Applying metrics to improve performance

Puppet Server produces several types of metrics that administrators can use to identify performance bottlenecks or capacity issues. Interpreting this data is largely up to you and depends on many factors unique to your installation and usage, but there are some common trends in metrics that you can use to make Puppet Server function better.

Note: This document assumes that you are already familiar with Puppet Server's metrics tools, which report on relevant information, and its tuning guide, which provides instructions for modifying relevant settings. To put it another way, this guide attempts to explain questions about "why" Puppet Server performs the way it does for you, while your servers are the "who", Server metrics help you track down exactly "what" is affecting performance, and the tuning guide explains "how" you can improve performance.

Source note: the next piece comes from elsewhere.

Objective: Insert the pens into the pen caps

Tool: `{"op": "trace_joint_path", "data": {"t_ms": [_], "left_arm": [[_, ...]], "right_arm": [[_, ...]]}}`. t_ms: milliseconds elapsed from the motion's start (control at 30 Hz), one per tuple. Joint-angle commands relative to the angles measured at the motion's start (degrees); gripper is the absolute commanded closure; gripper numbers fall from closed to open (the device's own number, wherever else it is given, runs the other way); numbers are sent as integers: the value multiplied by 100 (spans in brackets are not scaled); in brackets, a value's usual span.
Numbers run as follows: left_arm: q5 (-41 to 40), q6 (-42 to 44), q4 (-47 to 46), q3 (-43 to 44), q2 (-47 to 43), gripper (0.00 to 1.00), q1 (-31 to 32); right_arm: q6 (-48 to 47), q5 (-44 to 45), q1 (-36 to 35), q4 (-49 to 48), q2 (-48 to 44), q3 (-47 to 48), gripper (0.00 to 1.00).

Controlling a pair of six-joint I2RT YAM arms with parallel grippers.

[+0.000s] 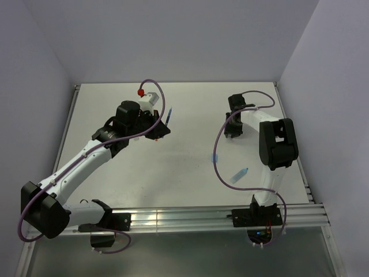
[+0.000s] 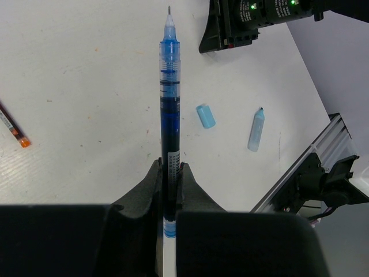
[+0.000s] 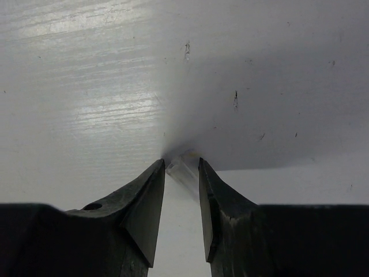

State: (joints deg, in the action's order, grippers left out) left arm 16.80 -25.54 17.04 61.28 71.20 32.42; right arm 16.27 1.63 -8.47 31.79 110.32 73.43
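Note:
My left gripper [image 2: 171,167] [image 1: 159,128] is shut on the dark blue thin pen [image 2: 169,86] [image 1: 169,115], held above the table with its bare tip pointing away. A light blue pen cap [image 2: 205,116] [image 1: 215,157] and a light blue marker [image 2: 256,130] [image 1: 239,175] lie apart on the table. At the left edge lies a thin red-tipped pen [image 2: 12,128]. My right gripper [image 3: 181,164] [image 1: 232,131] points down at the table, open, with a clear cap [image 3: 183,168] lying slantwise between its fingertips.
An aluminium rail [image 1: 190,216] [image 2: 300,167] runs along the table's near edge. Grey walls close in the back and both sides. A small red piece [image 1: 140,91] sits beside the left arm's purple cable [image 1: 151,81] at the back.

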Motion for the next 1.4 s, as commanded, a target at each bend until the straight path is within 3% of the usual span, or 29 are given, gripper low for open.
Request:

If you're using Puppet Enterprise (PE), consult its documentation instead of this guide for PE-specific requirements, settings, and instructions:

Measuring capacity with JRubies

Puppet Server uses JRuby, which rations server resources in the form of JRuby instances in default mode, and JRuby threads in multithreaded mode. Puppet Server consumes these as it handles requests. A simple way of explaining Puppet Server performance is to remember that your Server infrastructure must be capable of providing enough JRuby instances or threads for the amount of activity it handles. Anything that reduces or limits your server's capacity to produce JRubies also degrades Puppet Server's performance.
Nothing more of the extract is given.